Control of Pharaoh ants is difficult, due to their nesting in inaccessible areas. Treatment must be thorough and complete at all nesting sites, as well as the foraging area. Thus, treatment must include walls, ceilings, floor voids, and electrical wall outlets. Baits are now the preferred method of control for Pharaoh ants and several baits (insecticides) are labeled for indoor ant control. A Pharaoh ant infestation of a multifamily building requires treatment of the entire building to control the infestation. Ants nesting on the outside may be controlled by also using a perimeter barrier treatment (Smith and Whitman 1992).
Baits cannot be placed in just any location and be expected to work. Pharaoh ant trails and their resources (both food and water) must be located for proper placement of baits and effective control (Klotz et al. 2000). Non-repellent baits (such as boric acid, hydramethylon or sulfonamide) should be used, as repellent baits can worsen the situation by causing the colony to fracture and bud.
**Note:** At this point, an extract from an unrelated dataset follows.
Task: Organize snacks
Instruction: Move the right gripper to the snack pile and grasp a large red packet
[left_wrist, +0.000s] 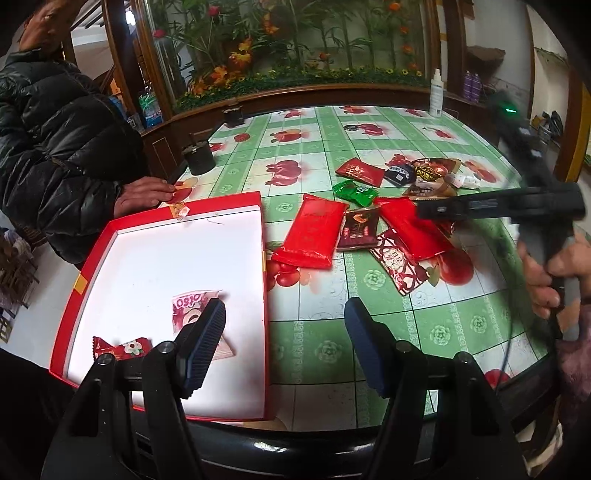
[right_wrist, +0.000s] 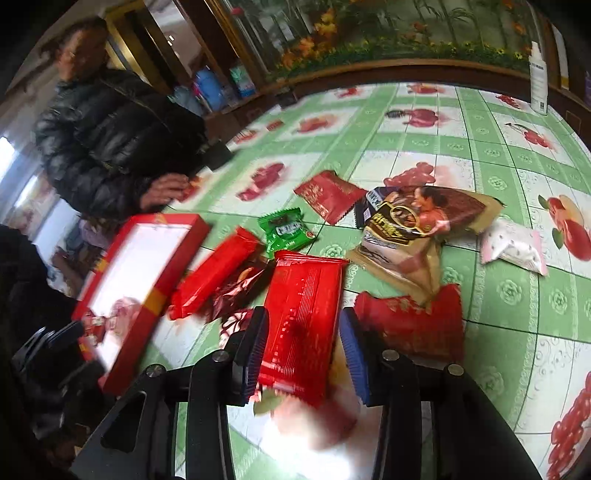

As a result, ant activity will briefly diminish as the new colonies establish, then become a problem as the foragers resume activity (Smith and Whitman 1992).
In addition, insect growth regulators (IGRs) are marketed for indoor control of Pharaoh ants. The IGR is used as a bait, and ants must be allowed to transport the bait back to their nests. The IGR prevents the production of worker ants and sterilizes the queen. Therefore, it is necessary to allow up to several weeks or months (depending on the size of the colonies or number of colonies) for ants to die naturally with the use of IGR.